I’m starting to think there’s a dark cloud over anyone who plays Spider-Man as well, especially after seeing the two most recent web-slingers, Andrew Garfield and Tobey Maguire, in nearly empty theaters playing their new indie dramas, 99 Homes and Pawn Sacrifice. Granted, even the Justice League and Marvel Universe combined probably couldn’t force mass audiences to see movies with such uncommercial topics as chess and real estate. But even in the rarified world of arthouses, these films have underperformed. And that’s a shame, at least in one of these cases.

That would be the case of 99 Homes. Garfield, with a flawless American accent, plays a Florida single dad who’s evicted by a Machiavellian real-estate agent (Michael Shannon, aka General Zod from Man of Steel… uh oh!). Desperate for work, the construction worker starts doing odd jobs for the realtor and ends up learning the evil tricks of his trade.

It’s an old-fashioned morality play, but cowriter-director Ramin Barani treats it like the horror film it truly is. With his laser eyes and ever-present e-cig, Shannon embodies a very modern devil, and the flawless cast also includes Laura Dern as Garfield’s world-weary mom and Tim Guinee as a there-but-for-the-grace-of-God homeowner whom Garfield must evict. On the surface, 99 Homes is an entertaining thriller, but on a deeper level, it probably hits too close to home for many Americans.
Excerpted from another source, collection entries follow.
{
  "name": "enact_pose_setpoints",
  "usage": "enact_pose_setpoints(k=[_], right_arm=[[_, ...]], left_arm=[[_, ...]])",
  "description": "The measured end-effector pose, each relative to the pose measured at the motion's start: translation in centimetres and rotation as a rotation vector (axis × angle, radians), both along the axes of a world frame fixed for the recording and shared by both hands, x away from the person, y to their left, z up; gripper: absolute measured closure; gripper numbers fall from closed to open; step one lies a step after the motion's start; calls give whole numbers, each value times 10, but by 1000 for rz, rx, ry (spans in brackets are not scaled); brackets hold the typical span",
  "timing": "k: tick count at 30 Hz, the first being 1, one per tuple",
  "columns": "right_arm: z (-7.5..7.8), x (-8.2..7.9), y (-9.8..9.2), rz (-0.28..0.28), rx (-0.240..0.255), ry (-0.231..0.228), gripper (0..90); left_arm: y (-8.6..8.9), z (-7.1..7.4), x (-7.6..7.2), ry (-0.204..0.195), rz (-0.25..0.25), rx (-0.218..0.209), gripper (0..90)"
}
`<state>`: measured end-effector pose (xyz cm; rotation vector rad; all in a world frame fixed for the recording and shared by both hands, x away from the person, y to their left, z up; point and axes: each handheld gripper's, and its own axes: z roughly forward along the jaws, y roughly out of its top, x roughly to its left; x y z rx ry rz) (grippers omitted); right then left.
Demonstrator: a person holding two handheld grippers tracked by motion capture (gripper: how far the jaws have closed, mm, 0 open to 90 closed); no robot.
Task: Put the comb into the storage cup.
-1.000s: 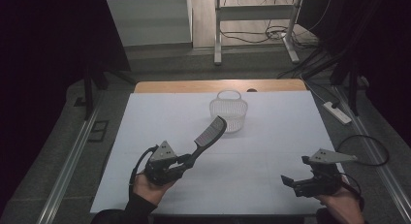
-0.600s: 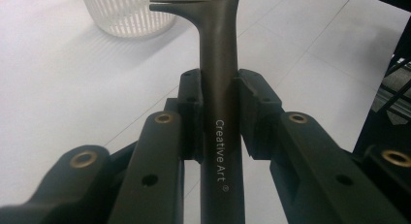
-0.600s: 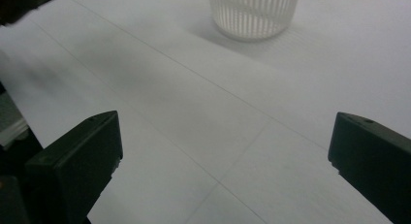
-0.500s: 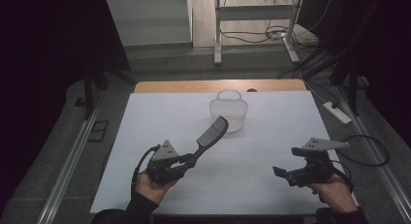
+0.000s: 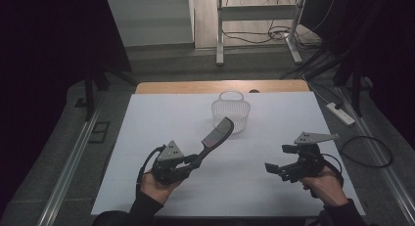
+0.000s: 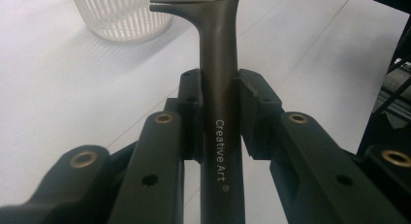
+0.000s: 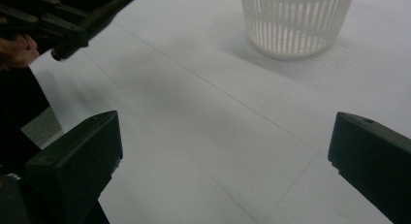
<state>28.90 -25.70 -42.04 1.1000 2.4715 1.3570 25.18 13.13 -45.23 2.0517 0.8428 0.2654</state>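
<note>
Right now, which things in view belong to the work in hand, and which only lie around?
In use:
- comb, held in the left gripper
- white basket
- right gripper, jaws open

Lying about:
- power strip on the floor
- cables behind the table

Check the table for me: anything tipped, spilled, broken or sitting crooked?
Nothing stands out. The basket stands upright on the white table, with no spill around it. The comb is clamped by its handle in the left tool, centred between the pads, teeth end toward the basket. The right tool is open with nothing in it.
</note>
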Motion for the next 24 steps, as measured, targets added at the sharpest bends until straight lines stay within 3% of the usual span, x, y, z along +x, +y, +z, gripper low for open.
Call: enact_pose_setpoints(k=[4,12,18,24], right_arm=[[1,5,5,10,27,7,0],[2,14,16,47,41,38,0],[3,21,30,66,38,34,0],[6,29,41,75,65,59,0]], left_arm=[[-2,0,2,1,-3,-4,721],[-6,-1,4,-3,-10,-7,721],[-9,-1,6,-7,-13,-7,721],[-9,-1,7,-11,-9,-14,721]])
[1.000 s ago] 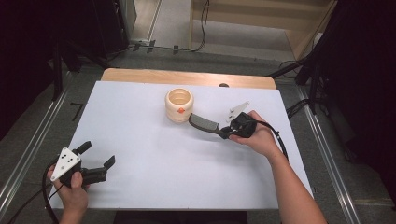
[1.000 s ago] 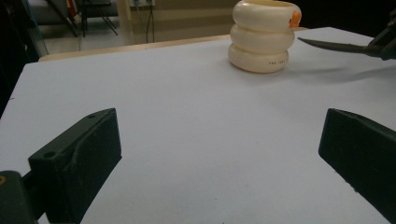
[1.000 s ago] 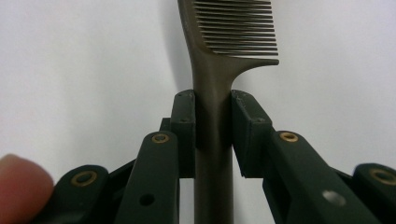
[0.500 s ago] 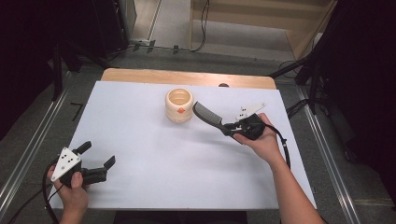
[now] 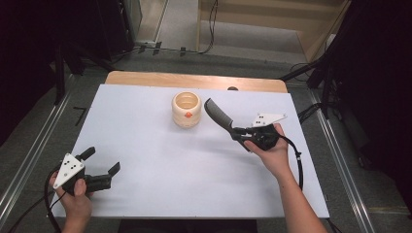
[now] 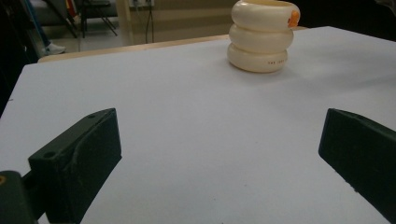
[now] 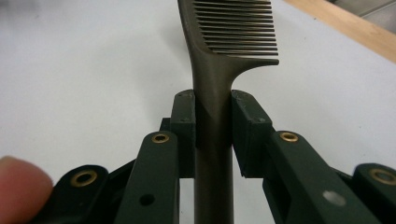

The problem with Pawn Sacrifice is that there is no deeper level to its portrait of tortured chess genius Bobby Fischer. It’s not Maguire’s fault, nor can I quibble with the work of such top-notch character actors as Liev Schreiber (as Terminator-esque Russian champ Boris Spassky), Peter Sarsgaard (as a priest who inexplicably becomes one of Fischer’s manager) or Michael Stuhlbarg (Shannon’s fellow Boardwalk Empire gangster).

But none of the characters’ motivations are ever made clear, and the film’s depiction of Cold War America is like a coloring book compared to Steven Spielberg’s brilliant new Soviet-era drama Bridge of Spies. Director Edward Zwick (Glory) pumps up the soundtrack with hits from the period like Creedence Clearwater Revival’s “Travelin’ Band” and the Doobie Brothers’ “Listen to the Music.” Yet all you can really do is listen to the music, because there’s not much else going on.

Pawn Sacrifice downplays the uglier manifestations of Fischer’s mental illness, especially his anti-Semitism, perhaps in an attempt to get viewers to root for him. Yet he’s such an unpleasant character that we end up feeling like the pawns.

Spider-Man is about to get another reboot, with the gifted young British actor Tom Holland  (The Impossible) as wall-crawler Peter Parker. One can only hope his Spidey senses are tingling, and he won’t get caught in the same career web that has ensnared his predecessors. Anybody heard from Nicholas Hammond lately?